Restate each of the lines given below, word for word.

__________

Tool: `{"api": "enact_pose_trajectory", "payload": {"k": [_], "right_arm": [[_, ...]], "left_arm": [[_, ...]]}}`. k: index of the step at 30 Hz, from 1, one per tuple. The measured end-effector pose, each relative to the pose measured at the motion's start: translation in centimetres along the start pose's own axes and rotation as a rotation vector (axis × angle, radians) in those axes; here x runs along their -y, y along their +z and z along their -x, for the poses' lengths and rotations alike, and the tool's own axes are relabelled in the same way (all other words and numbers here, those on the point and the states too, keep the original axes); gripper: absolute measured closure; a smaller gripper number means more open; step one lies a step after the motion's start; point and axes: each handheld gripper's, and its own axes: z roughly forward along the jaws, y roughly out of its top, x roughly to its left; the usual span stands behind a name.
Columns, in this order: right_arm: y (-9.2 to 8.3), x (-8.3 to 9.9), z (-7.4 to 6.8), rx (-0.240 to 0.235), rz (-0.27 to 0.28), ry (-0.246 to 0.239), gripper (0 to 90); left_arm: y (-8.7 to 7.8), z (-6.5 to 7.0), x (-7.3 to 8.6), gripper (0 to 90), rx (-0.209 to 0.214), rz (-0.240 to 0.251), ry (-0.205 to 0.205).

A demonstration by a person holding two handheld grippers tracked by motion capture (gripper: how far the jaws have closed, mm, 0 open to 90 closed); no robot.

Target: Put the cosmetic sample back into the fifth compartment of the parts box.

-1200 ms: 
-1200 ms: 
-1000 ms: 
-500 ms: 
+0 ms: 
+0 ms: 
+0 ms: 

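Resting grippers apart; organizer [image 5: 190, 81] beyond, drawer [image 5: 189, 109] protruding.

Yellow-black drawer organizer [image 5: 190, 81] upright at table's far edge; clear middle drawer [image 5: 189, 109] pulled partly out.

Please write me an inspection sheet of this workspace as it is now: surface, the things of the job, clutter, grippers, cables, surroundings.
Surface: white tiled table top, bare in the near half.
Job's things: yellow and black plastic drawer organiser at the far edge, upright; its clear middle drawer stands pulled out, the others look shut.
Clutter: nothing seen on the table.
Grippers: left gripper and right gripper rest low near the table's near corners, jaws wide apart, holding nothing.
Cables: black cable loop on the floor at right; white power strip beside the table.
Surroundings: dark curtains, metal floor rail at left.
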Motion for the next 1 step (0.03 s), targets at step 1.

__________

## Finished exercise
Tool: `{"api": "enact_pose_trajectory", "payload": {"k": [_], "right_arm": [[_, ...]], "left_arm": [[_, ...]]}}`. k: index of the step at 30 Hz, from 1, one per tuple. The measured end-effector pose, each relative to the pose measured at the motion's start: translation in centimetres along the start pose's own axes and rotation as a rotation vector (axis × angle, radians) in those axes; here x runs along their -y, y along their +z and z along their -x, for the poses' lengths and rotations alike, and the tool's own axes are relabelled in the same way (all other words and numbers here, those on the point and the states too, keep the original axes); gripper: absolute measured closure; a smaller gripper number means more open; step one lies a step after the motion's start; point and axes: each handheld gripper's, and its own axes: z roughly forward along the jaws, y roughly out of its top, x roughly to its left; the usual span stands behind a name.
Columns, in this order: right_arm: y (-9.2 to 8.3), x (-8.3 to 9.9), z (-7.4 to 6.8), rx (-0.240 to 0.235), rz (-0.27 to 0.28), ry (-0.246 to 0.239), gripper (0 to 90); left_arm: y (-8.7 to 7.8), z (-6.5 to 7.0), x (-7.3 to 8.6), gripper (0 to 90), rx (-0.209 to 0.214), rz (-0.240 to 0.251), ry (-0.205 to 0.205).

A demonstration by a person holding two handheld grippers tracked by motion capture (gripper: how far the jaws have closed, mm, 0 open to 90 closed); no robot.

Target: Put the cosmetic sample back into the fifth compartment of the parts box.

-1200 ms: 
-1200 ms: 
-1000 ms: 
-500 ms: 
+0 ms: 
+0 ms: 
+0 ms: 

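Resting grippers apart; organizer [image 5: 190, 81] beyond, drawer [image 5: 189, 109] protruding.

Yellow-black drawer organizer [image 5: 190, 81] upright at table's far edge; clear middle drawer [image 5: 189, 109] pulled partly out.

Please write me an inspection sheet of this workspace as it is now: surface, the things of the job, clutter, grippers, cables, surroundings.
Surface: white tiled table top, bare in the near half.
Job's things: yellow and black plastic drawer organiser at the far edge, upright; its clear middle drawer stands pulled out, the others look shut.
Clutter: nothing seen on the table.
Grippers: left gripper and right gripper rest low near the table's near corners, jaws wide apart, holding nothing.
Cables: black cable loop on the floor at right; white power strip beside the table.
Surroundings: dark curtains, metal floor rail at left.
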Motion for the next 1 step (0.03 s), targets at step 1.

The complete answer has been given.